╭──

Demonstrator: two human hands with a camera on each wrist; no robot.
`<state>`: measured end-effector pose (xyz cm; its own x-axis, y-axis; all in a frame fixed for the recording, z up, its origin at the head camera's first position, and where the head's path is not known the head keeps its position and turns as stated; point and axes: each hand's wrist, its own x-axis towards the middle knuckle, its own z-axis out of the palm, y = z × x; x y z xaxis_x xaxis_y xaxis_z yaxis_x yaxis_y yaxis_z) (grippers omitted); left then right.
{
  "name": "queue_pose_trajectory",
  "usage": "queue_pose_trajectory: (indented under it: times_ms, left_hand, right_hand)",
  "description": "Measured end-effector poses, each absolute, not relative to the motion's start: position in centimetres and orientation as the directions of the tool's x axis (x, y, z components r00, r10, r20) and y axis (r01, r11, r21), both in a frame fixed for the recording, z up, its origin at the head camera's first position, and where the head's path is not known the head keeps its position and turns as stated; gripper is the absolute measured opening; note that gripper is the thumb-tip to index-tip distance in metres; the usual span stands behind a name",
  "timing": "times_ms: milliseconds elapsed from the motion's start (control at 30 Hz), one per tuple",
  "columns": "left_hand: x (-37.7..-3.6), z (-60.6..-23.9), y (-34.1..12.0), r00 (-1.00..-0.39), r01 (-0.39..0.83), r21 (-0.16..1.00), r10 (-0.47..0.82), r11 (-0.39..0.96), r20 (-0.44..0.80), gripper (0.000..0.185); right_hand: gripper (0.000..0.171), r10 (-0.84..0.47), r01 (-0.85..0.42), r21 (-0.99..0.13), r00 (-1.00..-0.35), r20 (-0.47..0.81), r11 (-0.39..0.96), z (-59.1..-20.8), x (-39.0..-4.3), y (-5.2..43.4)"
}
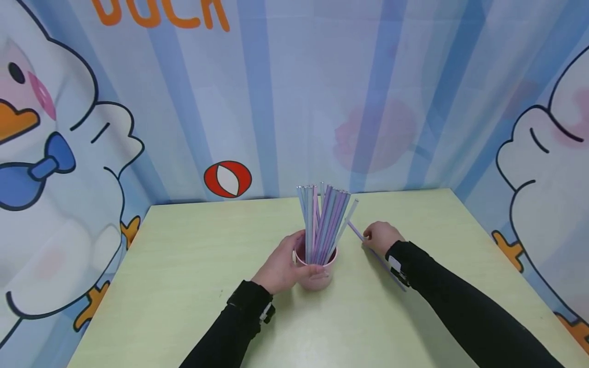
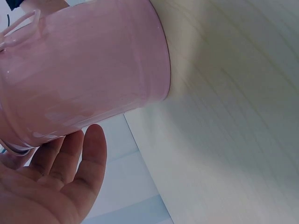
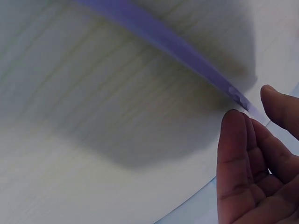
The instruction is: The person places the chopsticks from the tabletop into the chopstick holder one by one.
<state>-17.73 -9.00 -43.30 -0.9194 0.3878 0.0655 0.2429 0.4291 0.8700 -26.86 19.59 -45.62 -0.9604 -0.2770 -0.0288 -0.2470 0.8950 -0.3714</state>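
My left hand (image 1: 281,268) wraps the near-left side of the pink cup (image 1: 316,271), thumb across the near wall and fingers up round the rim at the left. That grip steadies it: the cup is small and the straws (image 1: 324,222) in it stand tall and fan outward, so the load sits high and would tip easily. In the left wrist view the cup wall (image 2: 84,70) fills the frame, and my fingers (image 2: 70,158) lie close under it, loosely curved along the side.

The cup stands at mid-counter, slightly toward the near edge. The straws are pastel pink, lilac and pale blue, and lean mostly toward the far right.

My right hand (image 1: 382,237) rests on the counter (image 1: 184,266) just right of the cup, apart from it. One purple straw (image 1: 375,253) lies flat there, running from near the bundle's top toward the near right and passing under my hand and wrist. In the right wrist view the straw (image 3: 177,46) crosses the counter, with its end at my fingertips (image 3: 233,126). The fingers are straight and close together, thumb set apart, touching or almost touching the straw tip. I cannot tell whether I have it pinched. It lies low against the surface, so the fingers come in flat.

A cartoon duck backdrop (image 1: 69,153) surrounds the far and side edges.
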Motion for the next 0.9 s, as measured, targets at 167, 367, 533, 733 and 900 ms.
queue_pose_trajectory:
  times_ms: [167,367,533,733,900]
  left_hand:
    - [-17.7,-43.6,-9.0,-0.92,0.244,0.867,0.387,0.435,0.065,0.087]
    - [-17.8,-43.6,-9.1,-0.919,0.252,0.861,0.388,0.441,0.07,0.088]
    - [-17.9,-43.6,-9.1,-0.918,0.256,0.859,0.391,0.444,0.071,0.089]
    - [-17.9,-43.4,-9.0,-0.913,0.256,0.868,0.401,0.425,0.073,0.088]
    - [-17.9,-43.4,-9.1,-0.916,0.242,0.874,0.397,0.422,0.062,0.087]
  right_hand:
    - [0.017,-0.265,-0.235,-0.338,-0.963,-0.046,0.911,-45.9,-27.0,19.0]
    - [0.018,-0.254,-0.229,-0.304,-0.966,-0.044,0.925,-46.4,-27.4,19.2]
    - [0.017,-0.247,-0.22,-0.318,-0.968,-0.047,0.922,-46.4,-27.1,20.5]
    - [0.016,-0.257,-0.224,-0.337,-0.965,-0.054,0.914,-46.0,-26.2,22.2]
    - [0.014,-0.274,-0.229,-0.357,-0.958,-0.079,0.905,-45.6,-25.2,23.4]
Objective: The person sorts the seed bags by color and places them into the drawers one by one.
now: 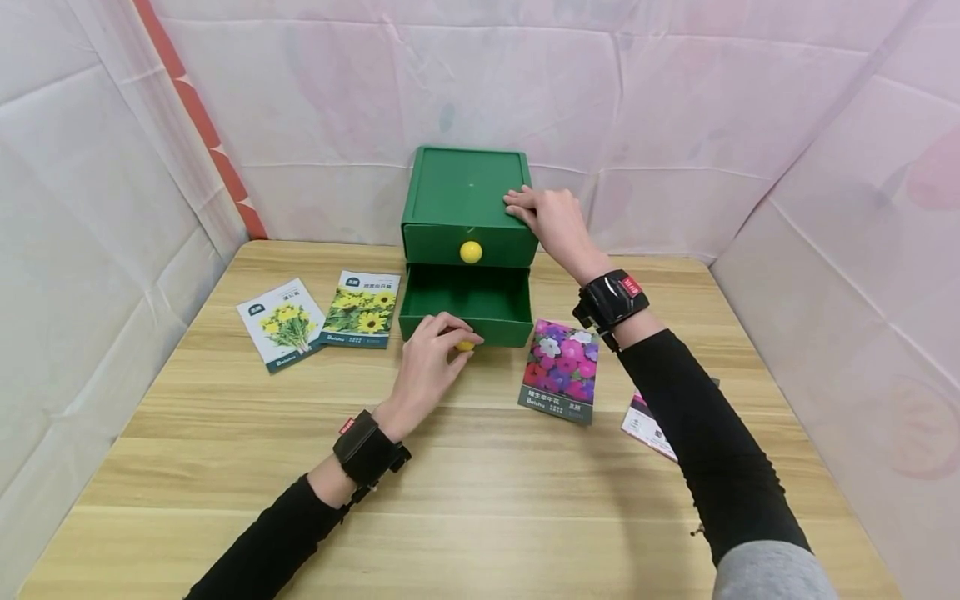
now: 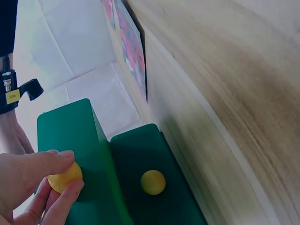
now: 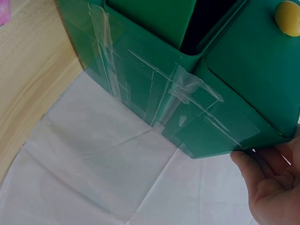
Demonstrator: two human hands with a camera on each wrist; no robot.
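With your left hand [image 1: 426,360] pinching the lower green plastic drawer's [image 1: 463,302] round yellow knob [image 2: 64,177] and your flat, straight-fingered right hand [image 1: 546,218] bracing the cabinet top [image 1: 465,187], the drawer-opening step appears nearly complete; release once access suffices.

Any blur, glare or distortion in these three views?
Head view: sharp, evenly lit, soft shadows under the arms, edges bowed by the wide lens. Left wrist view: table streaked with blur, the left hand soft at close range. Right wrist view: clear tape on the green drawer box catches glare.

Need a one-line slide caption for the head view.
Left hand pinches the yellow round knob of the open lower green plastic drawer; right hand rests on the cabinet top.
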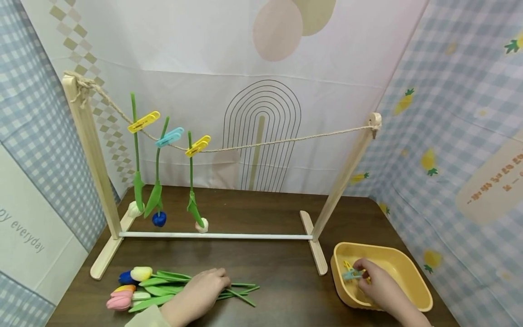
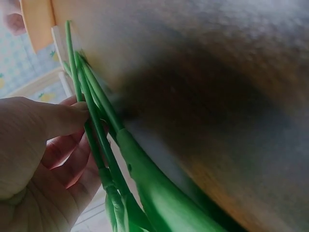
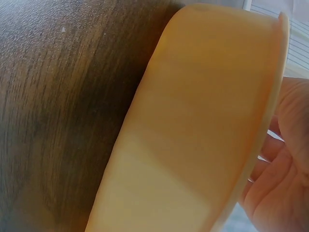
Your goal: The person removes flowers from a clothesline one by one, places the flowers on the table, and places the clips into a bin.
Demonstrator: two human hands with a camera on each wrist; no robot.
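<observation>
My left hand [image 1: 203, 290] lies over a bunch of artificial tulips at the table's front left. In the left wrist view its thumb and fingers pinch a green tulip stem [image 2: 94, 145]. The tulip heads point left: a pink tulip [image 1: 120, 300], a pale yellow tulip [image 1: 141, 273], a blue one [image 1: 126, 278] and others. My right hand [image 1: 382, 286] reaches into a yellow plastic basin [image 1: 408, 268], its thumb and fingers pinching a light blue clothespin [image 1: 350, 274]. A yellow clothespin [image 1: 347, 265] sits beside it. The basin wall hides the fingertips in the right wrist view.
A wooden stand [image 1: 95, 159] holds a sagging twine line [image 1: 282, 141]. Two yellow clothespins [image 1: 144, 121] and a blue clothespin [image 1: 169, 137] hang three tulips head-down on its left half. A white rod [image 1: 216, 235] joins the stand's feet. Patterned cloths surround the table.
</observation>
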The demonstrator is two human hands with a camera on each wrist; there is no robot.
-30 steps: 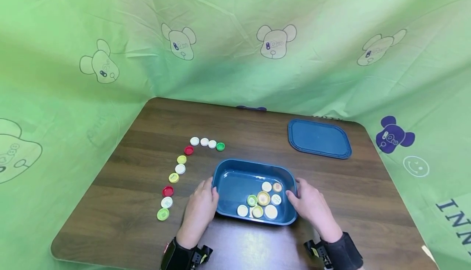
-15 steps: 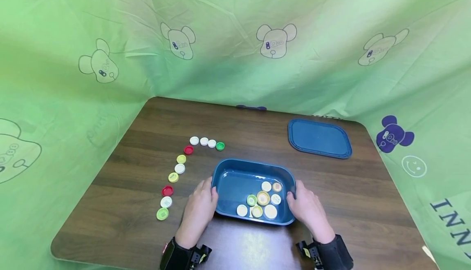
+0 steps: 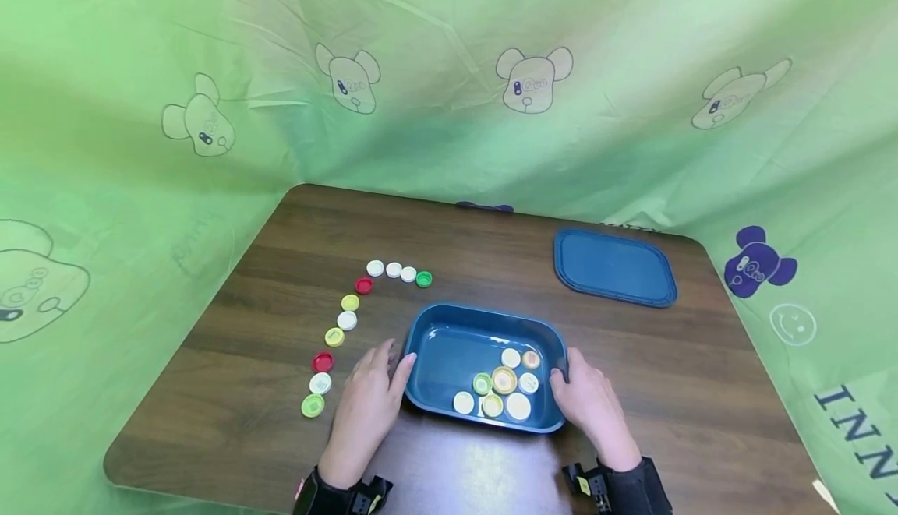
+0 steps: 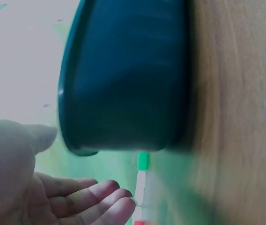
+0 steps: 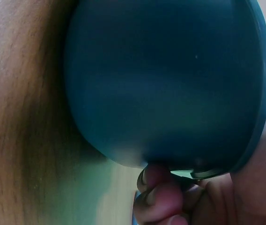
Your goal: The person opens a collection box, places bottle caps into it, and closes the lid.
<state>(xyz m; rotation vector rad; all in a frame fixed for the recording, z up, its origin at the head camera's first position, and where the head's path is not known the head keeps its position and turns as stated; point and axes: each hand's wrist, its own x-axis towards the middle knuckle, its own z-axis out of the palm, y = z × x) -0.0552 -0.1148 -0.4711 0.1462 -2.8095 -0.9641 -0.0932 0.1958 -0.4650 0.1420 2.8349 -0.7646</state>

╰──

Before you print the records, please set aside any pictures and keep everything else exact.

Worked solution:
Demonstrator: two human hands with a camera on each wrist; no robot.
`<state>`: measured end-effector pose (xyz cm; its own x-axis, y-axis; all in a frame fixed for the recording, z up, its origin at the head camera's first position, and where the head's path is not known the head keeps its position and turns as stated; point and axes: each hand's wrist, its own x-axis towards the middle knuckle, its own z-axis out of the palm, y = z × x; x y z xaxis_x xaxis_y xaxis_z yaxis_x yaxis_y yaxis_z) (grippers omitted); left then right.
{
  "name": "queue_pose_trajectory",
  "usage": "queue_pose_trajectory: (indented under it: times_ms, left_hand, right_hand)",
  "description": "Measured end-effector poses, each absolute, not relative to the motion's start: position in centimetres and orientation as the directions of the tool's x axis (x, y, z components r00, r10, r20) and y axis (r01, r11, r21), both in a frame fixed for the recording, z up, its origin at the head camera's first position, and where the head's path is not known the head keeps its position and turns as stated; gripper is the absolute measured opening; note that gripper is the thumb-tip to index-tip distance in metres; the usual span stands behind a name",
  "timing": "times_ms: milliseconds elapsed from the motion's start (control at 30 Hz), one per tuple",
  "columns": "left_hand: x (-37.7..-3.6), z (-60.6..-23.9), y (-34.1..12.0), r00 (-1.00..-0.39), r01 (-0.39..0.83), r21 (-0.16..1.00), r10 (-0.47..0.82), r11 (-0.39..0.96), r20 (-0.44..0.80), gripper (0.000..0.185); right_hand: gripper (0.000..0.171), r10 (-0.84..0.47), r01 (-0.85..0.42), r21 (-0.99..0.13), r00 (-1.00..-0.35), r20 (-0.47..0.81), r11 (-0.39..0.96), z (-59.1..-20.8), x (-39.0..-4.3), y (-5.2..43.4)"
}
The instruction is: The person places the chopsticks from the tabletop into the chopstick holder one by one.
<state>-17.73 -9.00 -43.30 -0.9194 0.3878 0.0655 0.2429 0.4291 0.8700 -26.86 19.59 -45.62 -0.9604 -0.2770 -0.0288 -0.2470 0.8950 -0.3714</state>
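My left hand (image 1: 281,268) wraps the near-left side of the pink cup (image 1: 316,271), thumb across the near wall and fingers up round the rim at the left. That grip steadies it: the cup is small and the straws (image 1: 324,222) in it stand tall and fan outward, so the load sits high and would tip easily. In the left wrist view the cup wall (image 2: 84,70) fills the frame, and my fingers (image 2: 70,158) lie close under it, loosely curved along the side.

The cup stands at mid-counter, slightly toward the near edge. The straws are pastel pink, lilac and pale blue, and lean mostly toward the far right.

My right hand (image 1: 382,237) rests on the counter (image 1: 184,266) just right of the cup, apart from it. One purple straw (image 1: 375,253) lies flat there, running from near the bundle's top toward the near right and passing under my hand and wrist. In the right wrist view the straw (image 3: 177,46) crosses the counter, with its end at my fingertips (image 3: 233,126). The fingers are straight and close together, thumb set apart, touching or almost touching the straw tip. I cannot tell whether I have it pinched. It lies low against the surface, so the fingers come in flat.

A cartoon duck backdrop (image 1: 69,153) surrounds the far and side edges.
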Motion for the next 0.9 s, as measured, targets at 167, 367, 533, 733 and 900 ms.
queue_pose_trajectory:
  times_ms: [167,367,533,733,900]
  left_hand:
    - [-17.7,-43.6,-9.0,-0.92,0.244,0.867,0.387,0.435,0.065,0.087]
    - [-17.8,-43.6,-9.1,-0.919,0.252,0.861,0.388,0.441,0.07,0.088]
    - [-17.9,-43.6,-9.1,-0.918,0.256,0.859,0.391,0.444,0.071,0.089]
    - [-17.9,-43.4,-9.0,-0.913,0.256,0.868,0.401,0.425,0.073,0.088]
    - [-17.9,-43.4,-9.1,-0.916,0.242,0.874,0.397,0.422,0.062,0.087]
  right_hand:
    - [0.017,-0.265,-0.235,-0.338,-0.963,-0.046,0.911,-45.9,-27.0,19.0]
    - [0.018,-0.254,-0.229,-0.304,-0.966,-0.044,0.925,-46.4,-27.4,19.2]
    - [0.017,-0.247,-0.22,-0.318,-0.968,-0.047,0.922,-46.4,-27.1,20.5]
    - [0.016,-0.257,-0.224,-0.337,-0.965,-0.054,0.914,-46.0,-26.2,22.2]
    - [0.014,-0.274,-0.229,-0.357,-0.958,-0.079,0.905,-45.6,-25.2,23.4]
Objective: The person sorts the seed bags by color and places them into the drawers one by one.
now: 
now: 
now: 
Demonstrator: two human hands with a camera on each wrist; no robot.
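With your left hand [image 1: 426,360] pinching the lower green plastic drawer's [image 1: 463,302] round yellow knob [image 2: 64,177] and your flat, straight-fingered right hand [image 1: 546,218] bracing the cabinet top [image 1: 465,187], the drawer-opening step appears nearly complete; release once access suffices.

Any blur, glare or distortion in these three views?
Head view: sharp, evenly lit, soft shadows under the arms, edges bowed by the wide lens. Left wrist view: table streaked with blur, the left hand soft at close range. Right wrist view: clear tape on the green drawer box catches glare.

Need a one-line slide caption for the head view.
Left hand pinches the yellow round knob of the open lower green plastic drawer; right hand rests on the cabinet top.
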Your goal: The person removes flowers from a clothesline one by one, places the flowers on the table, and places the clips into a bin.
Demonstrator: two human hands with a camera on each wrist; no robot.
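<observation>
My left hand [image 1: 203, 290] lies over a bunch of artificial tulips at the table's front left. In the left wrist view its thumb and fingers pinch a green tulip stem [image 2: 94, 145]. The tulip heads point left: a pink tulip [image 1: 120, 300], a pale yellow tulip [image 1: 141, 273], a blue one [image 1: 126, 278] and others. My right hand [image 1: 382, 286] reaches into a yellow plastic basin [image 1: 408, 268], its thumb and fingers pinching a light blue clothespin [image 1: 350, 274]. A yellow clothespin [image 1: 347, 265] sits beside it. The basin wall hides the fingertips in the right wrist view.
A wooden stand [image 1: 95, 159] holds a sagging twine line [image 1: 282, 141]. Two yellow clothespins [image 1: 144, 121] and a blue clothespin [image 1: 169, 137] hang three tulips head-down on its left half. A white rod [image 1: 216, 235] joins the stand's feet. Patterned cloths surround the table.
</observation>
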The demonstrator is two human hands with a camera on each wrist; there is no robot.
-30 steps: 
-15 steps: 
+0 steps: 
+0 steps: 
+0 steps: 
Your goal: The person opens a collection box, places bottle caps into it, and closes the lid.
<state>(xyz m; rotation vector rad; all in a frame fixed for the recording, z up, its origin at the head camera's first position, and where the head's path is not known the head keeps its position and turns as stated; point and axes: each hand's wrist, its own x-axis towards the middle knuckle, its own z-axis out of the palm, y = z × x) -0.0552 -0.1148 -0.4711 0.1462 -2.8095 -0.9641 -0.0932 0.1958 -0.4650 0.1420 2.8349 -0.7646</state>

No more work is needed on this answer.